The problem -- again, without an independent agency running things with transparency -- is that we don't know how many of these CIR tests are used without the trigger of an elevated T/E ratio. Is it one? Is it 1,000? We don't know.

• Identify trans-dermal synthetic testosterone as a major problem. Who knows if Conte is close to being accurate at his 50 percent guesstimate of usage? It's a number pulled out of the air. But don't get hung up on percentages. The point is that for all sports these fast-acting creams, gels and patches have become a preferred method of testosterone delivery.

The major benefits to these drugs -- because dosage and duration need to be controlled to avoid detection -- seems to be more in the line of recovery and endurance than anabolic gains. But also know this: Only an idiot would use synthetic testosterone without combining it with HGH.

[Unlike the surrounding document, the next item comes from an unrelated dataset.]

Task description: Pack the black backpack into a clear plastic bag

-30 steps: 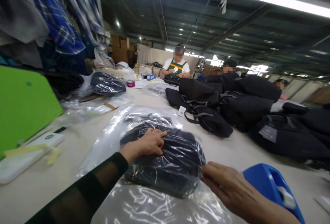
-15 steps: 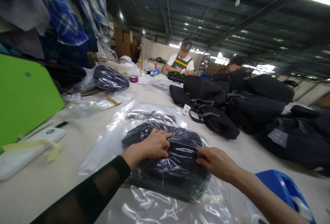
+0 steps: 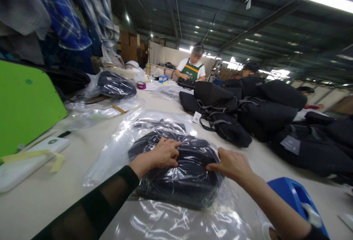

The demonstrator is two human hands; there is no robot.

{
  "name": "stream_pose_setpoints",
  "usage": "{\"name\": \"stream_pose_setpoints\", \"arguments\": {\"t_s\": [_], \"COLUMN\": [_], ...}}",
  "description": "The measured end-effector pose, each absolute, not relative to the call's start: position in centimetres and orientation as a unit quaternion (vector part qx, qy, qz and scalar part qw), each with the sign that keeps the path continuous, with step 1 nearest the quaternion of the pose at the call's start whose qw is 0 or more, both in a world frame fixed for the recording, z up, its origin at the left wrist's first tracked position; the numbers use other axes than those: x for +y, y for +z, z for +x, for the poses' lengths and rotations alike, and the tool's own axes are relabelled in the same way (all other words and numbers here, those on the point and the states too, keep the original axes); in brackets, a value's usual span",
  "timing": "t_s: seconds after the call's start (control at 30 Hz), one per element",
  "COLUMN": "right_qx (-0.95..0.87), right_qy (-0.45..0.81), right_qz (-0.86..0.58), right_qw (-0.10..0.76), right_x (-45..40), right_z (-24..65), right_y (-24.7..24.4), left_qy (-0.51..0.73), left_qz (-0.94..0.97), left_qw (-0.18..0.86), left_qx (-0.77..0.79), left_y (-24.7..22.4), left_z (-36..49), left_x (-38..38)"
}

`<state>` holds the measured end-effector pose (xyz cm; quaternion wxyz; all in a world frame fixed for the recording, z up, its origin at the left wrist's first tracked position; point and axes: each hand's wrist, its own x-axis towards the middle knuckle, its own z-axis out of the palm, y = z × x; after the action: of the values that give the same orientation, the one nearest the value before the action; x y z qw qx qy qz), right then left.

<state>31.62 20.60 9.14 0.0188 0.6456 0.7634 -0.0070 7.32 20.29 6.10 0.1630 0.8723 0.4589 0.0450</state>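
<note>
"Where's the black bag (image 3: 190, 192)?"
"On the table (image 3: 271, 159), in clear plastic (image 3: 176, 175). The left hand (image 3: 164, 153) presses its top, fingers bent. The right hand (image 3: 235, 163) touches its right end, thumb and fingers spread."
"Are those 2 pinching?"
"I can't tell."

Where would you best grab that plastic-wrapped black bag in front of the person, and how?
Probably by its left and right ends, one hand from each side: the black bag lies flat, looks wider than it is deep, and has rounded ends. The left hand rests on top, the right hand at the right end. The clear film is creased, so pinching it alone might slip.
</note>
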Motion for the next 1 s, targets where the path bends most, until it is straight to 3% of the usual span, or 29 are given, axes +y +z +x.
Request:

Why is that? A study done in Australia, according to Wadler, showed that even low doses of testosterone provide greater performance-enhancing benefits when combined with HGH. "More bang for the buck," as Wadler said. Now remember that baseball players get what amounts to one announced HGH test a year (when they show up for spring training). So if you are a player who already has dismissed the moral obstacle and decided to cheat by using synthetic testosterone in low dosages, why would you not use an enhancer, HGH, that comes with a zero percent risk of getting caught?

As for Cabrera, he is most likely done as a Giant. The likelihood is slim that they would add him to an NLCS roster when they are playing well and he is a walking distraction who hasn't played in two months and has disgraced the franchise. Worse for Cabrera, his 50-game penalty by then may have become only phase one of his problems.

It is true that the feds are working with MLB's Department of Investigations in learning more about his phony web site scheme, which was first reported by the New York Daily News. The agency that represents him also faces questions and possible disciplinary action. Finally, commissioner Bud Selig, once the investigation is complete, should add another layer of discipline beyond the joint drug agreement penalty for attempting to defraud the game.

Selig is in the legacy phase of his commissionership, and picking fights with the union does not do him well as a man headed to retirement after the 2014 season. But what Cabrera did goes beyond the JDA and demands his attention, whether by a fine or additional suspension.

Two years ago, Cabrera was a .267 hitter in 2,381 at-bats and still looking to establish a foothold and one big payday in the majors. In 1,117 at-bats since then, Cabrera became one of the best hitters in baseball in line for a multi-year contract worth $10 million or more per year.

Over the past two seasons, these are the best hitters in the majors, as ranked by batting average: 1) Miguel Cabrera (.338). 2) Adrian Gonzalez (.325). 3) Melky Cabrera (.322). 4) Ryan Braun (.320). 5) Joey Votto (.320).

Miguel Cabrera, Gonzalez, Braun and Votto are playing under contracts worth a combined $636.3 million -- each of them worth more than $100 million. Melky Cabrera put himself in their company, if not their bank accounts, with the way he hit the past two years. Now his breakout play must be questioned. His story has harmed all players, and it is not over yet.